- Portrait by Thomas Sully, c. 1823
- Born: 15 January 1756 London
- Died: 30 December 1841 (aged 85) Philosophical Hall
- Parent(s): Samuel Vaughan Sarah Hallowell

= John Vaughan (wine merchant) =

American wine merchant (1756-1841)

John Vaughan (15 January 1756 – 30 December 1841) was a wine merchant, philanthropist, and long-time treasurer and librarian of the American Philosophical Society. He was born in England and moved to Philadelphia in 1782, becoming a respected citizen of the city, and working for literary, scientific and benevolent causes. During five decades of service to the Society, Vaughan was instrumental in building its library collection and introducing many scientists and historians to each other through his letters and Sunday breakfasts.

==Life==
John Vaughan was born in London on 15 January 1756, one of ten surviving children of Samuel Frier Vaughan, a London merchant banker and West India planter, and Sarah Hallowell, daughter of Benjamin Hallowell, a Boston merchant and founder of Hallowell, Maine. The family were liberals who attended the Presbyterian, later Unitarian, Gravel Pit Chapel, Hackney, where the dissenting minister and political radical Richard Price preached.

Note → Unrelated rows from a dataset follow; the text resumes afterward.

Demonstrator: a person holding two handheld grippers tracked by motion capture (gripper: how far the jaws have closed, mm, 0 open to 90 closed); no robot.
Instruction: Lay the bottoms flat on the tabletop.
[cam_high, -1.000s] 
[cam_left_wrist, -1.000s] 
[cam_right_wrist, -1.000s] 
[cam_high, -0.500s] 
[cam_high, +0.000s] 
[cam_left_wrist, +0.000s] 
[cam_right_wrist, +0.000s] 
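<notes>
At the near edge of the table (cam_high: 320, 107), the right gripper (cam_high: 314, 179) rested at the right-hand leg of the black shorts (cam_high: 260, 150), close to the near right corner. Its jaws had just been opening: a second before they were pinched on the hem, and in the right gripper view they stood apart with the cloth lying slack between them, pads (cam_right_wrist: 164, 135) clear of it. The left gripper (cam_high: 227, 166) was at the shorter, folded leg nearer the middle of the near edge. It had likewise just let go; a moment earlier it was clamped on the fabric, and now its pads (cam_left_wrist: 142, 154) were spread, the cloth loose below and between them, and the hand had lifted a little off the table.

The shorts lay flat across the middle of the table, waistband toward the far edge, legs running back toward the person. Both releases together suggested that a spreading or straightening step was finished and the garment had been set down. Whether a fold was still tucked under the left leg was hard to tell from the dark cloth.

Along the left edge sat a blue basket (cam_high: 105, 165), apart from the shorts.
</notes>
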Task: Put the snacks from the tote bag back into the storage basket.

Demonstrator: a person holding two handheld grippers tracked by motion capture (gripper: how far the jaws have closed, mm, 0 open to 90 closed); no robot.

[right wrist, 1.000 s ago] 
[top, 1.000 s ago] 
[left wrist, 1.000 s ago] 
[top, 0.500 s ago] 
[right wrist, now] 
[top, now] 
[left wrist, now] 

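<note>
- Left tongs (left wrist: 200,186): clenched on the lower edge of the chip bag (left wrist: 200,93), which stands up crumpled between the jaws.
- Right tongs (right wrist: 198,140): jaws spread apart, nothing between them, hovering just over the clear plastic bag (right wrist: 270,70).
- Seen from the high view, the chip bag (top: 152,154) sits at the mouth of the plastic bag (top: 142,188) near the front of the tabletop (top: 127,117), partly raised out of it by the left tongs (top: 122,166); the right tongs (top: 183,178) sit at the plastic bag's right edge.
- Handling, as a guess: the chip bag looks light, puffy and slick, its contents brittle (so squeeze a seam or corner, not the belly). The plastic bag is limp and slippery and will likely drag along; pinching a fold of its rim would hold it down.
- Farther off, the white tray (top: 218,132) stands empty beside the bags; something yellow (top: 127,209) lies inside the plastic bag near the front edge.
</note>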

As with his four brothers Benjamin Vaughan, Vaughan attended Warrington Academy, 1772-1774. In preparation for a mercantile career, John Vaughan was sent abroad, first to Jamaica (1776), and then to France (1778), where he worked for a merchant house in Bordeaux, and met Benjamin Franklin. In 1778, following the signing of the Treaty of Amity and Commerce, Vaughan, who, as a British subject, was faced with possible arrest or deportation, declared himself an American. However, he was unable to procure a certificate to that effect, and resided in Spain for a while before removing to the United States in 1782. Vaughan settled in Philadelphia, where he became a prosperous wine merchant, with warehouse and offices at 109 & 111, South Front Street, in the commercial quarter.

Vaughan became a member of the American Philosophical Society, 16 January 1784, and subsequently dedicated much of his energy and resources to the Society. He became a member, 16 January 1784, its treasurer in 1791, and librarian in 1803, serving in these posts until his death. Vaughan kept the society's books and accounts, and oversaw its publications. In 1824 he compiled a catalogue for the library which he hoped would one day become a national library. In 1795, he subscribed towards the proposed western expedition of the French botanist André Michaux. Though not a scholar himself, Vaughan encouraged and supported the work of scholars, especially those interested in Native American linguistics and ethno-history. He remained a close friend of the Portuguese botanist and geologist José Francisco Correia da Serra, who lived in Philadelphia from 1812 and 1820 and who served for the latter half of this time as ambassador to the United States from Portugal.

Vaughan contributed generously to the construction of Philosophical Hall, in which he established his offices, whose cellars he rented for the storage of his wines and spirits, and where, from 1822, he set up home in rooms formerly occupied by the studio and gallery of the painter Thomas Sully, who, the following year, painted Vaughan’s portrait.

Vaughan was distinguished for his philanthropic activities, serving as President of the Pennsylvania Institution for the Instruction of the Blind; President of the Society of the Sons of St George; a Director of the Pennsylvania Academy of the Fine Arts; Vice-president of the Athenaeum of Philadelphia, a Trustee of the Unitarian Society; and a Councillor of the Historical Society of Pennsylvania. Furthermore, he was Secretary and Treasurer of the Philadelphia Chamber of Commerce; a Director of the Insurance Company of North America and of the Delaware Insurance Company of Philadelphia; and an Agent of the firm of E. I. Du Pont de Nemours and Company. He was an active member of the First Unitarian Church of Philadelphia, where he occasionally occupied the pulpit.

John Vaughan, who never married, died in his rooms in Philosophical Hall. The beneficiaries of his bequest included his friend Jacob Snider, who had been brought up by Vaughan, as well as various learned and philanthropic societies. Vaughan’s fifty years of service to the American Philosophical Society were overshadowed by the discovery after his death that he had mingled the Society's funds with his own, though there was no suggestion that he was the gainer thereby, or the Society the loser.